The answer must restate the records below word for word.

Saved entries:

####################

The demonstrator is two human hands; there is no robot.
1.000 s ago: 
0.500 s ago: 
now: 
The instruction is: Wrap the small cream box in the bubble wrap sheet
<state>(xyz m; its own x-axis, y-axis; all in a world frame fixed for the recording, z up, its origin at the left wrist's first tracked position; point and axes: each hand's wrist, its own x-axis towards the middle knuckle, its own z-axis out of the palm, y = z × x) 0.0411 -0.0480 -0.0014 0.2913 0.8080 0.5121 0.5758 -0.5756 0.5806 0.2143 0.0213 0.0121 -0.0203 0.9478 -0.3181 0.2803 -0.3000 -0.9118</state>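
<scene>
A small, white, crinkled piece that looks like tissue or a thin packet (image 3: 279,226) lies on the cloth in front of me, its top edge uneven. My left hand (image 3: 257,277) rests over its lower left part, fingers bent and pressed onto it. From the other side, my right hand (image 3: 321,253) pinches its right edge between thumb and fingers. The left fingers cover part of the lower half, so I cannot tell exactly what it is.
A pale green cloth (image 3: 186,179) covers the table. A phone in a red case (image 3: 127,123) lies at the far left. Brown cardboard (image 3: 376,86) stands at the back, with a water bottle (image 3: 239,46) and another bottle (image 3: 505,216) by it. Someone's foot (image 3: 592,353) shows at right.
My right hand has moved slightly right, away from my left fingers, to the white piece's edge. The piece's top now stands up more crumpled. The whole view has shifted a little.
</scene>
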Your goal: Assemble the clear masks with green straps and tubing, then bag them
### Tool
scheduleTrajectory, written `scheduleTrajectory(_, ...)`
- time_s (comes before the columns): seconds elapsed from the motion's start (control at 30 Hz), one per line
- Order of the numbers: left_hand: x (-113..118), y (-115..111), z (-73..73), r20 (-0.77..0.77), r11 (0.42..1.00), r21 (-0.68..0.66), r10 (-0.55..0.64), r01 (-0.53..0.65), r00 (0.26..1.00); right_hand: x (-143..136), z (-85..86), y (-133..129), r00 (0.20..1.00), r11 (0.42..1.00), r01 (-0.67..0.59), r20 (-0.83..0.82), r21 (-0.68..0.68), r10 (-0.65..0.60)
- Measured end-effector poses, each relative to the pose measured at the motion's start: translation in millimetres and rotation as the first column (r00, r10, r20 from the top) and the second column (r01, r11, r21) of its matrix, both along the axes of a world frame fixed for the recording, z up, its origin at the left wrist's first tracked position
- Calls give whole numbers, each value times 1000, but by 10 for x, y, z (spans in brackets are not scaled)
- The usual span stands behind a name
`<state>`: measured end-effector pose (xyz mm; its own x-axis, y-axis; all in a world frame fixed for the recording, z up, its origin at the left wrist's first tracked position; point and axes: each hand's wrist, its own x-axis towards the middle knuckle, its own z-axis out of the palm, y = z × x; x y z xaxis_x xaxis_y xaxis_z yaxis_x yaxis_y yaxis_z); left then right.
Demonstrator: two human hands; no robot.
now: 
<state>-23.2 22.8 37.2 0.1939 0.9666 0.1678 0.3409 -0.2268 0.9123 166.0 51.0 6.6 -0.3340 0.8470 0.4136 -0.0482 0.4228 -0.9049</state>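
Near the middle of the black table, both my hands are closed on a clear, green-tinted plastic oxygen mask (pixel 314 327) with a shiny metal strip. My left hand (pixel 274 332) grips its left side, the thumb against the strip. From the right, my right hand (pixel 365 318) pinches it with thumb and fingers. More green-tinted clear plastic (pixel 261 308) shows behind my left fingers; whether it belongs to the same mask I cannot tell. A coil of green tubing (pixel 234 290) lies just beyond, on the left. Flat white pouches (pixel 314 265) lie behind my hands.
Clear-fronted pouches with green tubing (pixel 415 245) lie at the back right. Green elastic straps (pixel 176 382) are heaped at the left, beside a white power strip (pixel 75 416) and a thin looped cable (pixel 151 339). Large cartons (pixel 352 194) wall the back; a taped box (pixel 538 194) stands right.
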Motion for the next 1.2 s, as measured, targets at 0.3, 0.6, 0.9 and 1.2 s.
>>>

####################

Written reply
The demonstrator is two human hands; there is no robot.
1.000 s ago: 
0.500 s ago: 
now: 
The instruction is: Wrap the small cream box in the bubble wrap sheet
<state>(xyz m; its own x-axis, y-axis; all in a world frame fixed for the recording, z up, its origin at the left wrist's first tracked position; point and axes: each hand's wrist, its own x-axis towards the middle knuckle, its own z-axis out of the palm, y = z × x) 0.0411 -0.0480 -0.0014 0.2913 0.8080 0.5121 0.5758 -0.5756 0.5806 0.2143 0.0213 0.0121 -0.0203 0.9478 -0.3181 0.2803 -0.3000 -0.9118</state>
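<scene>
A small, white, crinkled piece that looks like tissue or a thin packet (image 3: 279,226) lies on the cloth in front of me, its top edge uneven. My left hand (image 3: 257,277) rests over its lower left part, fingers bent and pressed onto it. From the other side, my right hand (image 3: 321,253) pinches its right edge between thumb and fingers. The left fingers cover part of the lower half, so I cannot tell exactly what it is.
A pale green cloth (image 3: 186,179) covers the table. A phone in a red case (image 3: 127,123) lies at the far left. Brown cardboard (image 3: 376,86) stands at the back, with a water bottle (image 3: 239,46) and another bottle (image 3: 505,216) by it. Someone's foot (image 3: 592,353) shows at right.
My right hand has moved slightly right, away from my left fingers, to the white piece's edge. The piece's top now stands up more crumpled. The whole view has shifted a little.
</scene>
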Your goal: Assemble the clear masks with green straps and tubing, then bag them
### Tool
scheduleTrajectory, written `scheduleTrajectory(_, ...)`
- time_s (comes before the columns): seconds elapsed from the motion's start (control at 30 Hz), one per line
- Order of the numbers: left_hand: x (-113..118), y (-115..111), z (-73..73), r20 (-0.77..0.77), r11 (0.42..1.00), r21 (-0.68..0.66), r10 (-0.55..0.64), r01 (-0.53..0.65), r00 (0.26..1.00); right_hand: x (-143..136), z (-85..86), y (-133..129), r00 (0.20..1.00), r11 (0.42..1.00), r01 (-0.67..0.59), r20 (-0.83..0.82), r21 (-0.68..0.68), r10 (-0.65..0.60)
- Measured end-effector poses, each relative to the pose measured at the motion's start: translation in millimetres and rotation as the first column (r00, r10, r20 from the top) and the second column (r01, r11, r21) of its matrix, both along the axes of a world frame fixed for the recording, z up, its origin at the left wrist's first tracked position
- Calls give whole numbers, each value times 1000, but by 10 for x, y, z (spans in brackets are not scaled)
- The usual span stands behind a name
`<state>`: measured end-effector pose (xyz mm; its own x-axis, y-axis; all in a world frame fixed for the recording, z up, its origin at the left wrist's first tracked position; point and axes: each hand's wrist, its own x-axis towards the middle knuckle, its own z-axis out of the palm, y = z × x; x y z xaxis_x xaxis_y xaxis_z yaxis_x yaxis_y yaxis_z); left then right.
Demonstrator: two human hands; no robot.
now: 
<state>-23.2 22.8 37.2 0.1939 0.9666 0.1678 0.3409 -0.2268 0.9123 166.0 51.0 6.6 -0.3340 0.8470 0.4136 -0.0482 0.4228 -0.9049</state>
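Near the middle of the black table, both my hands are closed on a clear, green-tinted plastic oxygen mask (pixel 314 327) with a shiny metal strip. My left hand (pixel 274 332) grips its left side, the thumb against the strip. From the right, my right hand (pixel 365 318) pinches it with thumb and fingers. More green-tinted clear plastic (pixel 261 308) shows behind my left fingers; whether it belongs to the same mask I cannot tell. A coil of green tubing (pixel 234 290) lies just beyond, on the left. Flat white pouches (pixel 314 265) lie behind my hands.
Clear-fronted pouches with green tubing (pixel 415 245) lie at the back right. Green elastic straps (pixel 176 382) are heaped at the left, beside a white power strip (pixel 75 416) and a thin looped cable (pixel 151 339). Large cartons (pixel 352 194) wall the back; a taped box (pixel 538 194) stands right.
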Motion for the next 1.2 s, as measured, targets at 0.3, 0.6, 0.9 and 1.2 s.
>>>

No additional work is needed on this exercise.